In questo contesto esso rappresenta anche la base della convivenza tra i popoli israeliano e palestinese”.

Naturalmente, il governo Netanyahu non ha modificato la sua contrarietà alla risoluzione Onu, come ha dichiarato ieri il Primo Ministro al “Jerusalem Post”, ribadendo che le Nazioni Unite non possono costringere Israele a scendere a compromessi con la propria sicurezza.

Ma durante il voto di questa notte, i “no” sono stati meno di dieci - inclusi Israele, Canada e Stati Uniti - tra tutti i 193 Stati dell'Assemblea.

Tra i grandi attori internazionali, Russia e Cina si sono detti a favore del riconoscimento della Palestina come Stato osservatore a partire dalle frontiere del 1967 e con capitale a Gerusalemme Est.

Il sì alla Palestina da parte dell’Assemblea Onu consegna quindi alla storia un mondo occidentale spaccato, diviso: con gli Stati Uniti al fianco di Israele nel dire “no” al riconoscimento della Palestina come Stato “osservatore” e i Paesi europei in ordine sparso, incapaci di parlare con una sola voce e di raggiungere una posizione comune.

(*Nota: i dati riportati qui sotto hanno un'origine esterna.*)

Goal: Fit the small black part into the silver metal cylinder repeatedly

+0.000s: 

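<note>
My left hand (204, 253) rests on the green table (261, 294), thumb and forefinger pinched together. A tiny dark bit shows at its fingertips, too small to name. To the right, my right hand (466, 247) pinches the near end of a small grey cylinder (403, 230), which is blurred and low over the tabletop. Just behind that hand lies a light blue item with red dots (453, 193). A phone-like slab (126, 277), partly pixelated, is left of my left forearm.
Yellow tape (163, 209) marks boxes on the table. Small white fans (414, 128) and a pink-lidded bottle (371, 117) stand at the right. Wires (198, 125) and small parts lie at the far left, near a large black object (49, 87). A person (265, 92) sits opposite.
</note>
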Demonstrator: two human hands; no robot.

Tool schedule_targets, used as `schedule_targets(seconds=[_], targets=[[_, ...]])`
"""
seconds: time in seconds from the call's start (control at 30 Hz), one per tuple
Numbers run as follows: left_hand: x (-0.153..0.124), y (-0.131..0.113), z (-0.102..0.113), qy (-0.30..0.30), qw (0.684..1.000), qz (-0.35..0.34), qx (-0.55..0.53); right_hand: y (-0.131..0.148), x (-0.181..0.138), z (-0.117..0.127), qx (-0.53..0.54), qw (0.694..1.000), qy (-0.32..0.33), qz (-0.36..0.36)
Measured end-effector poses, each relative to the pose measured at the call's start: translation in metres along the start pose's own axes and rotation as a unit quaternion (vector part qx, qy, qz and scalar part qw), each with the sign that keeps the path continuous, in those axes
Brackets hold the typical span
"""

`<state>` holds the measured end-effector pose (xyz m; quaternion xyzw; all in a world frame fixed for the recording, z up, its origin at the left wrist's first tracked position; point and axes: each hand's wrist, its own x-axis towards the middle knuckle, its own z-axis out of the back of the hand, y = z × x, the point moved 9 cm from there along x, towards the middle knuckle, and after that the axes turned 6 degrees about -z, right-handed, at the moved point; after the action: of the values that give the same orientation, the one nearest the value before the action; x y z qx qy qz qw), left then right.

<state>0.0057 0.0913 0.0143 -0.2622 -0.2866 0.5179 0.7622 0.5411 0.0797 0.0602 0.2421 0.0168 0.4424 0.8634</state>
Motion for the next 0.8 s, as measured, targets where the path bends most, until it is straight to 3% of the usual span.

Molti Paesi avevano fatto conoscere in anticipo il loro voto favorevole: tra questi Spagna, Francia, Irlanda, Grecia e Islanda.

La Germania invece si è astenuta: lo ha annunciato il ministero degli Esteri tedesco, precisando comunque che Berlino è favorevole alla creazione di uno Stato palestinese, ma ritiene che il modo migliore per arrivarci sia tramite il negoziato con Israele.

Hanno scelto l'astensione anche la Gran Bretagna, l'Olanda e la Repubblica Ceca.

Solo a poche ore dal voto, l'Italia ha sciolto le riserve e “ha deciso di dare il proprio sostegno alla risoluzione”, come si legge in una nota di Palazzo Chigi.

La decisione “è parte integrante dell'impegno del governo italiano volto a rilanciare il processo di pace con l'obiettivo di due Stati, quello israeliano e quello palestinese, che possano vivere fianco a fianco, in pace, sicurezza e mutuo riconoscimento”.

Una svolta dell’ultima ora, dopo che nei giorni scorsi l’astensione era data per certa alla Farnesina, pur tra mille distinguo e esitazioni.

La decisione è stata preannunciata telefonicamente dal presidente Mario Monti a Mahmoud Abbas e a Benjamin Netanyahu, presidente e primo ministro israeliani, per spiegare le motivazioni della posizione italiana.

Nella correzione di rotta che il governo Monti ha imposto alle scelte che erano state del precedente governo hanno sicuramente pesato i nuovi equilibri in Medio Oriente, la guerra a Hamas, il pericolo della Siria.

Ma la “svolta” di Monti – dietro cui è facile intravedere una convergenza con il Quirinale – è netta e inequivocabile: quello dell’Italia non è un voto contro il governo di Tel Aviv, ma a favore del dialogo tra israeliani e palestinesi, verso la nascita dei due Stati, uno arabo e uno ebraico, in Palestina.